The study uses a randomised experiment approach which has a long history in biomedical studies but has since been widely used by Development Economists in the last few decades. Randomised experiments allow researchers to analyse individuals' responses to an intervention, which serves as a practical tool to answer day-to-day economic problems.
The COVID-19 pandemic impacts the labour market as many small-medium industries (SMEs) have closed, causing massive economic hardship for workers. Furthermore, there is a health risk for jobs that do not allow work-from-home and huge risk exposure to frontline and service workers. The number of COVID-19 cases has increased over the past few months, and the low life insurance penetration rate in Malaysia is putting an additional burden on the government in providing healthcare assistance.
Buying life insurance is a long-term commitment, and many working-age adults consider it a significant financial decision in Malaysia. The decision of whether to purchase life insurance is dependent on formal and informal sources of information. Informal sources include the influence of family, friends, and online forums. Individuals may also rely on formal sources of information such as media reporting. Additionally, many life insurance policies have offered additional COVID-19 coverage at no extra cost. With sufficient and accurate information on life insurance, the team investigated whether individuals can be nudged to make a sound financial decision.
"Will awareness concerning the pandemic trigger the demand for life insurance? We studied how prior information leveraged through social groups and COVID-19 awareness influences the demand for insurance," Koh stated.
The expected utility theory states that risk-averse individuals will purchase insurance if the premiums are equal to expected losses. However, studies have shown that individuals can make irrational decisions as they do not realise the need to be protected from an indefinite event. In this study, the team analysed decision-making under risk and uncertainty.

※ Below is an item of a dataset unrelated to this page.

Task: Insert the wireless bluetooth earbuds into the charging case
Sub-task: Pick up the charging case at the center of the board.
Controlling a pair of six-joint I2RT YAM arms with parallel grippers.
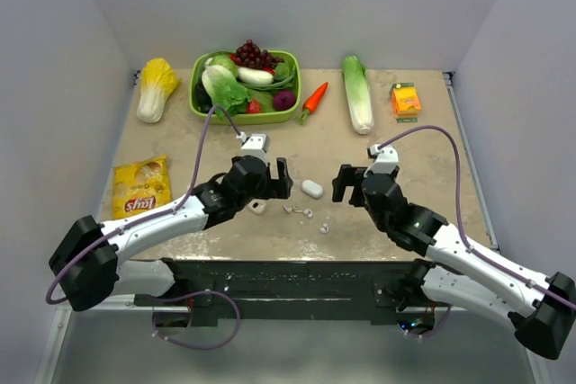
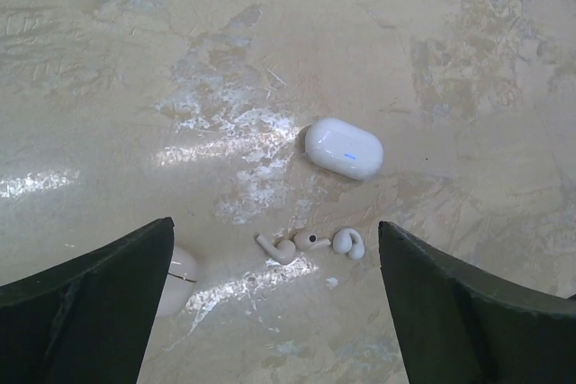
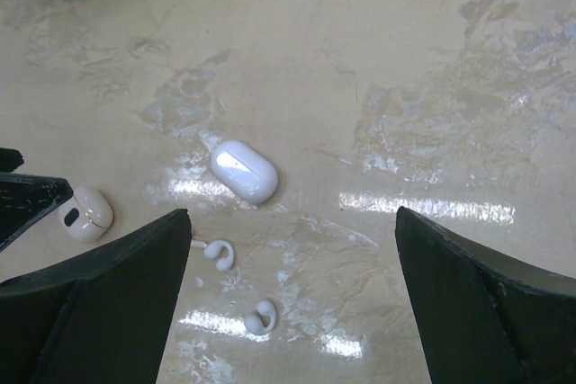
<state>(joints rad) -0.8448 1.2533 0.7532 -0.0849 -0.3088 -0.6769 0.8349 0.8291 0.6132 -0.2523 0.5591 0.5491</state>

COVID-19 represents an unprecedented situation that has impacted millions worldwide. The pandemic evoked anxiety as there is no sign of flattening the curve. "Since the pandemic signifies a once-in-a-lifetime event that may demonstrate novel findings on decision-making under risk and uncertainty, we investigate whether increasing information from social groups (such as family, friends, and forums) or COVID-19 awareness will nudge individuals to make better decisions. Findings contribute to new knowledge on financial decision-making among the working-age population," Koh said.
The study focuses on the demand side of the market, and the findings contribute to the current understanding of the insurance market in Malaysia. It was conducted from September to November 2020, shortly after the Recovery Movement Control Order (RMCO) in Malaysia. The team recruited 440 individuals aged 19 to 39 years old who are in the working-age population. Eighty-seven per cent of respondents expressed the intention to purchase insurance, given pertinent information on the premium, coverage, and death benefit. Common reasons for choosing not to obtain insurance include "not a high priority, too expensive and too young and healthy."
"Our study recognises gender differences when it comes to financial protection through insurance purchases. Women are more likely to be nudged to purchase insurance if family members and close friends purchase insurance, highlighting the importance of social groups in financial decision-making. Prior studies found that family members and close friends remain as crucial influencers in purchasing decisions. Additionally, respondents who are not financial decision-makers are more likely to be influenced by family members to purchase insurance. Finally, individuals prone to take risks are more likely to be influenced by friends," Koh shared.